Restate the listing in full, keeping every word as it is.
(Beginning of Data provided)
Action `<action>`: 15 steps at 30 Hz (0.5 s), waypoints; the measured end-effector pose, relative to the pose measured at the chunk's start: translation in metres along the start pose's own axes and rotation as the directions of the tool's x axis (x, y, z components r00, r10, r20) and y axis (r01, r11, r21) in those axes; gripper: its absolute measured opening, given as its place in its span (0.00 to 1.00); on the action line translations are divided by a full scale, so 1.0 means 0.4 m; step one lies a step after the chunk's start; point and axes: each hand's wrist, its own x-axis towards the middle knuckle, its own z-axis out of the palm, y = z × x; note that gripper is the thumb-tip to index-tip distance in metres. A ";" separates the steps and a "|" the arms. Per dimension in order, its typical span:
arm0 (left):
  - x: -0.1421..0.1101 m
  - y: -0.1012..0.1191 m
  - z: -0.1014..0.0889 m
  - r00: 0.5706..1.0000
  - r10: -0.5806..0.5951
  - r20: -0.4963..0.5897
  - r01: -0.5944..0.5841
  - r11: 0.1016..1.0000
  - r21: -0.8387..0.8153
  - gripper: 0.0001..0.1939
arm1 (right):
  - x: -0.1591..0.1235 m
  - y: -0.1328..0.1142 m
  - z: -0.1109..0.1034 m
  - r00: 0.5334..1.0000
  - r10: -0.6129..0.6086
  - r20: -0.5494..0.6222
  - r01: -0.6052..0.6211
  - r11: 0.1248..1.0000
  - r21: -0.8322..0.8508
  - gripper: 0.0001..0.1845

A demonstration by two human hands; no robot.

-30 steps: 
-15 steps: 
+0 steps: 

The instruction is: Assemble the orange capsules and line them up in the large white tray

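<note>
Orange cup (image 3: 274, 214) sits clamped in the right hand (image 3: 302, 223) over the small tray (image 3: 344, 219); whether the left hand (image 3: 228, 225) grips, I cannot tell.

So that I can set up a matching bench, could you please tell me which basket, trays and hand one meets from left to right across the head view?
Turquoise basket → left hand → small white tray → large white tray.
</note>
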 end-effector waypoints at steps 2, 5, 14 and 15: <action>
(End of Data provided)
▸ **Task answer**
Action `<action>`: 15 steps at 30 Hz (0.5 s), waypoints; the measured end-effector pose, relative to the pose measured at the chunk's start: translation in metres along the start pose's own axes and rotation as the directions of the tool's x axis (x, y, z components r00, r10, r20) and y axis (r01, r11, r21) in those axes; gripper: its absolute measured opening, given as its place in its span (0.00 to 1.00); on the action line translations are divided by a full scale, so 1.0 means 0.4 m; step one lies a step after the chunk's start; point and axes: each hand's wrist, its own x-axis towards the middle knuckle, its own z-axis out of the palm, y = z × x; note that gripper is the thumb-tip to index-tip distance in metres. A ";" separates the steps and a "|" the arms. Per dimension in order, its typical span:
arm0 (left):
  - x: -0.1421..0.1101 m
  - y: -0.1012..0.1191 m
  - z: -0.1014..0.0889 m
  - r00: 0.5706..1.0000
  - r10: -0.5806..0.5951
  - r20: -0.4963..0.5897
  - r01: -0.5944..0.5841
  - r11: 0.1016..1.0000
  - r21: -0.8387..0.8153
  - gripper: 0.0001..0.1939
arm1 (right):
  - x: -0.1591..0.1235 m
  - y: -0.1328..0.1142 m
  - z: -0.1109..0.1034 m
  - r00: 0.5334..1.0000
  - r10: -0.6129..0.6086
  - r20: -0.5494..0.6222
  - r01: -0.6052..0.6211
  - r11: 0.1248..1.0000
  - r21: -0.8322..0.8508
  - gripper: 0.0001..0.1845

A demonstration by two human hands; no robot.

-30 steps: 
-15 steps: 
+0 steps: 

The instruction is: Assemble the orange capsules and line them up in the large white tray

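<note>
Orange cup (image 3: 274, 214) sits clamped in the right hand (image 3: 302, 223) over the small tray (image 3: 344, 219); whether the left hand (image 3: 228, 225) grips, I cannot tell.

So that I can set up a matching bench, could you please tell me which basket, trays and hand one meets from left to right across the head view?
Turquoise basket → left hand → small white tray → large white tray.
</note>
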 end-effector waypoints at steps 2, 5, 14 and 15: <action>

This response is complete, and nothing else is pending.